We are very excited at the prospect of driving the product, marketing and overall vision of the network. It is a dream come true. Merge was a great stepping stone for us but we have outgrown them. We really need to forge our own path to continued success. The only way to do this is to stay true to our of core philosophy: partnering with our players.

The comment about Lock having outgrown Merge is particularly telling in all of this, and it seems like a thinly-veiled insult too. Back in early April, Lock Poker was excited about holding their first major tournament series – LockOPS. This event was set to offer $2 million over the course of 33 poker tournaments, until it was stopped by Merge Gaming on April 23rd.

Lock wasn’t happy about this at all, and no specific reasons were ever given for what caused Merge to halt LockOPS. This being said, it’s interesting timing that Lock would leave their former network just a couple of weeks after the disagreement over LockOPS.

One thing that’s worth watching in this story is how both poker entities do following their split. Lock is one of the biggest sites on Merge – the biggest according to them – and this will take a huge chunk out of the network’s traffic. Going further, many will be interested in how Lock Poker does on their own, with the Cake Network as a new asset.

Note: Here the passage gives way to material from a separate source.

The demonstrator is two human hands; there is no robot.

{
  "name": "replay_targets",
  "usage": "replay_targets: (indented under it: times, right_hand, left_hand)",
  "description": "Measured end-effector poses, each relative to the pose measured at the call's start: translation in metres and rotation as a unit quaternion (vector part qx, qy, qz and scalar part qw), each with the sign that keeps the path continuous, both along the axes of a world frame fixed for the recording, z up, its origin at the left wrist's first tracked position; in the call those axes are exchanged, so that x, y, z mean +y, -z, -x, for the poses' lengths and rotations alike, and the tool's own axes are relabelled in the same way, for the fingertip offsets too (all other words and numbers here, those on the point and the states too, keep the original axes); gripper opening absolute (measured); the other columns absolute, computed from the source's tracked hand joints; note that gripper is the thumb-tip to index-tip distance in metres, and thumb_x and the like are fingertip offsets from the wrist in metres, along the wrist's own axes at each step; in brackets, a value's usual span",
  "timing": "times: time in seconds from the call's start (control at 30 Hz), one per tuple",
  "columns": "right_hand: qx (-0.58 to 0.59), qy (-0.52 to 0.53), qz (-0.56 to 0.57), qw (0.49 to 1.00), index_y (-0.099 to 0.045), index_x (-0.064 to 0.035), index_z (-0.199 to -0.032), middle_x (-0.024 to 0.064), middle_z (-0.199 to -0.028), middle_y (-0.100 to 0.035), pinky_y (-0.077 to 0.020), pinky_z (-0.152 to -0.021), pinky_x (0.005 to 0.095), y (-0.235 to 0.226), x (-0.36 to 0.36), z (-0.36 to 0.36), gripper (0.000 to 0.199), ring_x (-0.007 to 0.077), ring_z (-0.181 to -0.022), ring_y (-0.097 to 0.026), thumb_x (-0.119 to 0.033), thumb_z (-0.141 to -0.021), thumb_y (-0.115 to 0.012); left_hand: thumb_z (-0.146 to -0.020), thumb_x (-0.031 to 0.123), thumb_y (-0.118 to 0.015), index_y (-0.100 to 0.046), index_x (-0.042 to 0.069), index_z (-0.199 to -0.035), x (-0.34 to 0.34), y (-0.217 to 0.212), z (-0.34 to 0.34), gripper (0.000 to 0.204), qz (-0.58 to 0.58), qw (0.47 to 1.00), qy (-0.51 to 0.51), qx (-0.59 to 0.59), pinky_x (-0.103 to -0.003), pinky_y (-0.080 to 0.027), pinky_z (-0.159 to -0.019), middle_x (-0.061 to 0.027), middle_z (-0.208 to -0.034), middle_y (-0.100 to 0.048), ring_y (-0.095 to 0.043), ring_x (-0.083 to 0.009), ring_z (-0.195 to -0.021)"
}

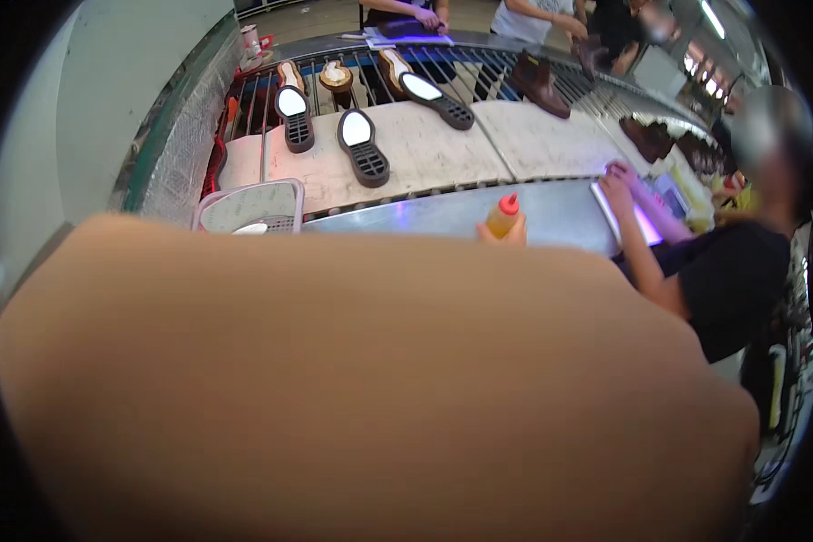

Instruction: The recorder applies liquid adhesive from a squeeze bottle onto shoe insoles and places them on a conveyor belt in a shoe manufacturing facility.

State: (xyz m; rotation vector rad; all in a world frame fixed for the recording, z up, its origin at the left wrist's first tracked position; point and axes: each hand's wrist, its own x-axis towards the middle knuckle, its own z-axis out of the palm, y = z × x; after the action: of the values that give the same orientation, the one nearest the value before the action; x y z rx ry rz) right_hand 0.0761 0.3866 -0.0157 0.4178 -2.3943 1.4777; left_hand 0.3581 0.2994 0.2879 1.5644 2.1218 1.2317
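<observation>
A large blurred bare arm or hand [379, 379] fills the lower part of the head view, very close. It is probably my left, with no fingers showing. Just above its edge, the fingers of my right hand [518, 234] are wrapped round a squeeze bottle [502, 219] of yellowish liquid with a red nozzle cap. Beyond lie dark shoe soles with white insets: one sole [364, 149] nearest, another sole [294, 119] to its left, a third sole [435, 99] to the right. Most of my right hand is hidden.
White boards [443, 149] lie on a roller conveyor. A metal worktop [551, 212] and a grey-rimmed tray [299, 194] are on the near side. A brown boot [540, 83] stands farther right. A co-worker [741, 271] is close on the right; others work across the conveyor.
</observation>
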Motion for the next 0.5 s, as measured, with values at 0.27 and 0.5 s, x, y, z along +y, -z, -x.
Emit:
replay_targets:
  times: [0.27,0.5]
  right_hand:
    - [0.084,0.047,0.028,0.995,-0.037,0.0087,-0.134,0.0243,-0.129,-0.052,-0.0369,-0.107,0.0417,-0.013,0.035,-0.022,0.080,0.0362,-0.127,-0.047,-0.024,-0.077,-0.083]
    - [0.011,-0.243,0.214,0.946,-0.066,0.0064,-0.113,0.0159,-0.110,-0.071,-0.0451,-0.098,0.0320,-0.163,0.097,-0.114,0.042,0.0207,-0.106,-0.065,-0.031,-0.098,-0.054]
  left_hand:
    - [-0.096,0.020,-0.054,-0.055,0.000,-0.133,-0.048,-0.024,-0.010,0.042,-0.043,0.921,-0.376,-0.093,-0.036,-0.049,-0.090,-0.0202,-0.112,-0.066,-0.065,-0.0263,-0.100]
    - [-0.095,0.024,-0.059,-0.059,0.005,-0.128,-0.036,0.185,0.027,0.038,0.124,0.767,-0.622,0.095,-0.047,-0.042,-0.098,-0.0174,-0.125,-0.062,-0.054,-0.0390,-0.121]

DOJ really after Merge Network?

Thursday, September 15th, 2011

One of the biggest poker stories to surface in the month of September is how the US Department of Justice is supposedly targeting the Merge Gaming Network, which includes Lock Poker, Carbon Poker, RPM Poker and others. The story broke from a website called Subject Poker as the writer, Noah Stephens-Davidowitz, said that a source gave him information on the potential bust.

Before we get into the specifics, it’s worth mentioning that this source was never actually mentioned in the story. In short, the writer put this article into question before it even got started with the anonymous source. Essentially, using anonymous sources like this isn’t far off from what tabloids and Hollywood gossip magazines do before printing an outrageous story like, “Arnold Swarzenegger pregnant with Twins!”

Moving to the actual article, Noah claimed the source told him that the US Attorney’s Office in Maryland was hot on Merge’s trail. He wrote:

According to our sources, the US Attorney’s Office for the District of Maryland plans to seize the assets of payment processors who facilitated transactions between the Merge Network and its US customers. It is unclear exactly which payment processors are reportedly being targeted, whether indictments are planned in addition to seizures, or whether the DOJ intends to seize domain names as well.

The sad part about all of this is that people actually took the article and its unnamed source at face value, and rushed to make withdrawals. This is definitely bad news for a host of reasons, including the fact that Merge Gaming has already had a difficult time processing all of the new customers. The influx of withdrawals certainly aren’t going to help matters. Going further, other poker sites have started to question whether or not Subject Poker has a hidden agenda by writing this malicious article.

PokerNewsBoy writer Gerry Poltorak said that the anonymous source also contacted him on Skype after Poltorak bashed Subject Poker. Poltorak wrote the following about what the source said when pressed for information:

Finally, I even offered to retract my article if this guy could provide any proof at all who he is:

4:24:04 PM] Robert: its all sealed
[4:24:08 PM] Robert: i can’t
[4:24:14 PM] Gerry Poltorak: id be happy to look over the proof and retract my post backing noah up
[4:24:54 PM] Robert: i can’t send any docs
[4:24:58 PM] Robert: on merge
[4:24:59 PM] Robert: sorry
[4:25:05 PM] Robert: i gotta run for now

So…he can send this stuff to Noah, but not to me? It’s sealed, but Noah got them.  Right.

Gambling911 was another doubter of this story’s legitimacy as they wrote: posted an article last week that was full of obvious agendas looking to take down either the Merge Poker Network or one of its main skins.

“We suspect the later,” said Costigan.

“It’s not so much the Merge Poker Network per se that is the target of this smear campaign, but one of its larger skins and we will leave it at that,” Costigan said.